Work instruction
After reading the data below, copy out every line that contains the word "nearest".

Dataset records
BEGIN
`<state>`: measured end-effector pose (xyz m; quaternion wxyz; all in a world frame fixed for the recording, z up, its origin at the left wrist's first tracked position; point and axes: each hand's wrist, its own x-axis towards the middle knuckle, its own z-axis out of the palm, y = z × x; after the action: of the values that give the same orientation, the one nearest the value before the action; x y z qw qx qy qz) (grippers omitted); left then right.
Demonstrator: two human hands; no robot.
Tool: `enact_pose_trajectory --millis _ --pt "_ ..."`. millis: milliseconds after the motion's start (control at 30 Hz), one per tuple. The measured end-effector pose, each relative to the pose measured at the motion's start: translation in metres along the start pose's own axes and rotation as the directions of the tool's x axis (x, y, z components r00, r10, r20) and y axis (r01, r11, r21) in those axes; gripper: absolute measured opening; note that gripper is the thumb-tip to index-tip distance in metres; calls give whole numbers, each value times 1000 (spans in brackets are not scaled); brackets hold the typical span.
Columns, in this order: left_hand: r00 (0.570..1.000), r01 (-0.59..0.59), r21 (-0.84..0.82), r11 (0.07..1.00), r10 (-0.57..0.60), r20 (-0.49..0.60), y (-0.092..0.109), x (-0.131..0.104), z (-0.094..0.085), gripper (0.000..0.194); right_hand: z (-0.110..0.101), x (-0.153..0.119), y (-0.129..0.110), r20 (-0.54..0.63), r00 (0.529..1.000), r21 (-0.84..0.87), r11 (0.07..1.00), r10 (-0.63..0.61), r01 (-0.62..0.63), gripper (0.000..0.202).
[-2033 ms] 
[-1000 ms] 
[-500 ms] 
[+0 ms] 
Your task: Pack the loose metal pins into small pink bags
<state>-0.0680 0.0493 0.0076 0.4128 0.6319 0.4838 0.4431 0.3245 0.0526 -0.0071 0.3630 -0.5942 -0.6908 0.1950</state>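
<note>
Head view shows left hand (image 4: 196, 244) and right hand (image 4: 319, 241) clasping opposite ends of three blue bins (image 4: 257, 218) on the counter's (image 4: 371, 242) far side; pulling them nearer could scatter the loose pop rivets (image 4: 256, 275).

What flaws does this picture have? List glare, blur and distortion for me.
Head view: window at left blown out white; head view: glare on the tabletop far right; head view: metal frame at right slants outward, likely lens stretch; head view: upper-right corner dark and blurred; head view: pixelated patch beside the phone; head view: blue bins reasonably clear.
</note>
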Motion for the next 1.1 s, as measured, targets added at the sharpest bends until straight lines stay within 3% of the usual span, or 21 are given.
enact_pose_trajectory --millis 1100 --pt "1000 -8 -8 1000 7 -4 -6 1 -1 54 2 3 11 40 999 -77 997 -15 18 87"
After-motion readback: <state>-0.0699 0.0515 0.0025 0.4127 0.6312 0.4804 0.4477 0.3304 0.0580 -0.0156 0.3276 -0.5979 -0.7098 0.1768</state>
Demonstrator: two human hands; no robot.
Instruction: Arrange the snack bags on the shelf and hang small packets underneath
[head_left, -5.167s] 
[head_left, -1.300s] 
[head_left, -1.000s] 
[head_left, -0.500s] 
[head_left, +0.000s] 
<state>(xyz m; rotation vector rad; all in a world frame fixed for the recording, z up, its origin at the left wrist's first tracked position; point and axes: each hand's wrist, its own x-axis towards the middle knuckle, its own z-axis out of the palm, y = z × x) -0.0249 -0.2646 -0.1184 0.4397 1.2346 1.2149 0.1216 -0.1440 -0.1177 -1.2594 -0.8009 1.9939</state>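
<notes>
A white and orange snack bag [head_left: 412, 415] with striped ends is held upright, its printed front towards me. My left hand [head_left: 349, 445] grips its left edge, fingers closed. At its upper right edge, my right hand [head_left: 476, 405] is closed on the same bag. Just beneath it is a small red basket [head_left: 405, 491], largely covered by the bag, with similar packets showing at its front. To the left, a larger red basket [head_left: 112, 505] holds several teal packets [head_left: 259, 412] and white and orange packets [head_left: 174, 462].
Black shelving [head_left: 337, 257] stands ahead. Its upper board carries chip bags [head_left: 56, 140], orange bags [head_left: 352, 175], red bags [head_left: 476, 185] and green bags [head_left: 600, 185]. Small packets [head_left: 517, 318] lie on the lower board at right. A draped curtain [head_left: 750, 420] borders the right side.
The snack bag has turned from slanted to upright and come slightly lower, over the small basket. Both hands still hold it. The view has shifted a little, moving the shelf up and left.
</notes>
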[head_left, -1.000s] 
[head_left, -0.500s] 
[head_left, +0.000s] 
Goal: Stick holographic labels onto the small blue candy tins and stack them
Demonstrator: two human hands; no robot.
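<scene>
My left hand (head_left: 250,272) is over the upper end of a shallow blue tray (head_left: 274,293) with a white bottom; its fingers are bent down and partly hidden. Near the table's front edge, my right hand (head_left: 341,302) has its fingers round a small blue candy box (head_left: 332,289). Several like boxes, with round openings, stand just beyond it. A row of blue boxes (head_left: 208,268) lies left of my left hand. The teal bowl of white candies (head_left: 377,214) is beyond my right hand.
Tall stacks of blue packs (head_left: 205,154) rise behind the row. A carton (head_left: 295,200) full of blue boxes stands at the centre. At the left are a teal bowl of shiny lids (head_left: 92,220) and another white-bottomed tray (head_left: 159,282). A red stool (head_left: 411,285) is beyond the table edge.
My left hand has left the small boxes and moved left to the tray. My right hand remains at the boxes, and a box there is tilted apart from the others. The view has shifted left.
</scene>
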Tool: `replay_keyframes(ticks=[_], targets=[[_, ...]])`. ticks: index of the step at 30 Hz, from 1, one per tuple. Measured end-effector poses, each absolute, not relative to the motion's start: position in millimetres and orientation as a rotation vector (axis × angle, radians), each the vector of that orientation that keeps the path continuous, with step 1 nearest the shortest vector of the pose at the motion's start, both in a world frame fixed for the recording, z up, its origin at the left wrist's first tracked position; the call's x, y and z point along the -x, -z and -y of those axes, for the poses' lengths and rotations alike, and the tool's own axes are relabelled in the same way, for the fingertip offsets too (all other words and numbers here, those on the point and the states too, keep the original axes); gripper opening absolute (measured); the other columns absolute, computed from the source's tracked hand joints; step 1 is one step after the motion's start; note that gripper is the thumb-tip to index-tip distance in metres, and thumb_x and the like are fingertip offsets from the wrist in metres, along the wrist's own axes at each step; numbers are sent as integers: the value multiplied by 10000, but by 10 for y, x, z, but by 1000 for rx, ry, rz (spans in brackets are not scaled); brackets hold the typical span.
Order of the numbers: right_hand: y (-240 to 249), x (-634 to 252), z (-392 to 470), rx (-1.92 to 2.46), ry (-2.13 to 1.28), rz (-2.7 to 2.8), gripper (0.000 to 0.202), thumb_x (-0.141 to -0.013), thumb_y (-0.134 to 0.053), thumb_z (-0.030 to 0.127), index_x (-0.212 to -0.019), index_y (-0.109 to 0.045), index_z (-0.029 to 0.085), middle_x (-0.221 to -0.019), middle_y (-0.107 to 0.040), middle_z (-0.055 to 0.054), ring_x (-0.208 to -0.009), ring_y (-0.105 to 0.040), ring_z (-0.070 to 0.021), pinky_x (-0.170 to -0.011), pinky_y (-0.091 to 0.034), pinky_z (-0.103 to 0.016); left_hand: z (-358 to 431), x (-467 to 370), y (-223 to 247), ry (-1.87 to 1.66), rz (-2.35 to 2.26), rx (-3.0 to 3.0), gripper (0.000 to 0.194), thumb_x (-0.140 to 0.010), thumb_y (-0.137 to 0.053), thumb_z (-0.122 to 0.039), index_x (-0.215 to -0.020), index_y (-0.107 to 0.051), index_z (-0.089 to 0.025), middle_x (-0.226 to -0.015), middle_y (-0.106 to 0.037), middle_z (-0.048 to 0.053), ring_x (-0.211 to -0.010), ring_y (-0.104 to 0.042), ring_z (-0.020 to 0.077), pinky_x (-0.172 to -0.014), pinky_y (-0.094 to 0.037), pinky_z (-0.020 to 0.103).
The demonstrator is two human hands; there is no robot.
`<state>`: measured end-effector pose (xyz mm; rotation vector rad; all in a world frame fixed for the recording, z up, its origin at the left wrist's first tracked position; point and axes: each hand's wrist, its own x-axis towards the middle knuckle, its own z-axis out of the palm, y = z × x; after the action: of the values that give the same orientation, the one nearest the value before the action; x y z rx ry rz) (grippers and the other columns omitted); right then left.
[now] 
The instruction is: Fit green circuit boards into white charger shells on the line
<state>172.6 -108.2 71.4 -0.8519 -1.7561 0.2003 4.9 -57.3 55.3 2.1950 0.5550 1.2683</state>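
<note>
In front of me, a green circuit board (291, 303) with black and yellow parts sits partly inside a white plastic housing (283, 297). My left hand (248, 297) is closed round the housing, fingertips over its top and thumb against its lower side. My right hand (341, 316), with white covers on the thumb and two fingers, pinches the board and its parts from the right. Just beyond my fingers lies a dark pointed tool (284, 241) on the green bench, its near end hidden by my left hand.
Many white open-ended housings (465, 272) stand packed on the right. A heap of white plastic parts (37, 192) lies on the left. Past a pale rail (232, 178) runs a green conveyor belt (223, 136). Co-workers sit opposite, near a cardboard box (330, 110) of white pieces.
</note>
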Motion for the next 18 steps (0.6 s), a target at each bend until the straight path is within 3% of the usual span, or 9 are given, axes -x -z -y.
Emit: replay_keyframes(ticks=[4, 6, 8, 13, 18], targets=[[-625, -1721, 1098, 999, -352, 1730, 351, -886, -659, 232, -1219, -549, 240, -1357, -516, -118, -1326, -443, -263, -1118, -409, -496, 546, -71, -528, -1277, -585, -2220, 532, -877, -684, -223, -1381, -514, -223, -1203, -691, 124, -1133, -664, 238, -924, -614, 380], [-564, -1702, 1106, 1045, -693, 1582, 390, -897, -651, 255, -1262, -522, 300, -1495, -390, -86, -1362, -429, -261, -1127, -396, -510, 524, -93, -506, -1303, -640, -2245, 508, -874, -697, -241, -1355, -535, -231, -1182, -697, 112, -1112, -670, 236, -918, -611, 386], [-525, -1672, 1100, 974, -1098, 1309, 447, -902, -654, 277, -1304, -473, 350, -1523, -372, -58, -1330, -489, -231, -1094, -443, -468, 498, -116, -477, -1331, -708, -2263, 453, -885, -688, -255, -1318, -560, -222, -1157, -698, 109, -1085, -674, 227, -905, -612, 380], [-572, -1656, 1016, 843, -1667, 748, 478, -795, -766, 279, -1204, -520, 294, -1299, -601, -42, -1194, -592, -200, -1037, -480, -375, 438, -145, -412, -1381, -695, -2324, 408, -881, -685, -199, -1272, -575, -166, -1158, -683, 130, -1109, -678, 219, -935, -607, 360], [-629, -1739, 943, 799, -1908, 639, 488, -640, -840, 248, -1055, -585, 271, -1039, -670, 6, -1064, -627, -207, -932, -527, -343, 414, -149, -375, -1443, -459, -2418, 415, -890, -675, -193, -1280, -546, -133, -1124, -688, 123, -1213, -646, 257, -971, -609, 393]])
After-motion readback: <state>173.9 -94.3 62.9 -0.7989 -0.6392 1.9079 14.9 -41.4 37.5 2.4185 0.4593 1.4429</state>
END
Output below
`<state>`: measured end-effector pose (xyz m; quaternion wxyz; all in a world frame fixed for the recording, z up, its origin at the left wrist's first tracked position; point and axes: each hand's wrist, its own x-axis towards the middle knuckle, its own z-axis out of the palm, y = z × x; after the action: of the values that give the same orientation, the one nearest the value before the action; x y z qw qx qy qz) (grippers omitted); left then right.
Tool: `replay_keyframes(ticks=[_], targets=[[_, ...]])`. ticks: index of the step at 30 Hz, from 1, one per tuple. Measured end-effector poses, each absolute, not relative to the motion's start: position in millimetres and orientation as a rotation vector (axis × angle, radians), each the vector of that orientation that keeps the path continuous, with step 1 nearest the shortest vector of the pose at the motion's start, both in a world frame fixed for the recording, z up, its origin at the left wrist's first tracked position; the call's x, y and z point along the -x, -z and -y of those axes, for the poses' lengths and rotations alike, and the tool's own axes are relabelled in the same way, for the fingertip offsets too (all other words and numbers here, those on the point and the states too, keep the original axes); gripper opening absolute (measured); the other columns absolute, computed from the source's tracked hand joints; step 1 is one step after the motion's start; note that gripper is the thumb-tip to index-tip distance in metres, and thumb_x and the like are fingertip offsets from the wrist in metres, along the wrist's own axes at each step; numbers are sent as integers: the value multiplied by 10000, but by 10 for y, x, z, but by 1000 for rx, ry, rz (spans in brackets are not scaled); brackets hold the typical span.
`<state>`: measured end-effector pose (xyz mm; rotation vector rad; all in a world frame fixed for the recording, z up, its origin at the left wrist's first tracked position; point and axes: each hand's wrist, its own x-axis towards the middle knuckle, its own z-axis out of the palm, y = z × x; after the action: of the values that give the same orientation, the one nearest the value before the action; x y z rx ry rz) (grippers and the other columns omitted); right then left.

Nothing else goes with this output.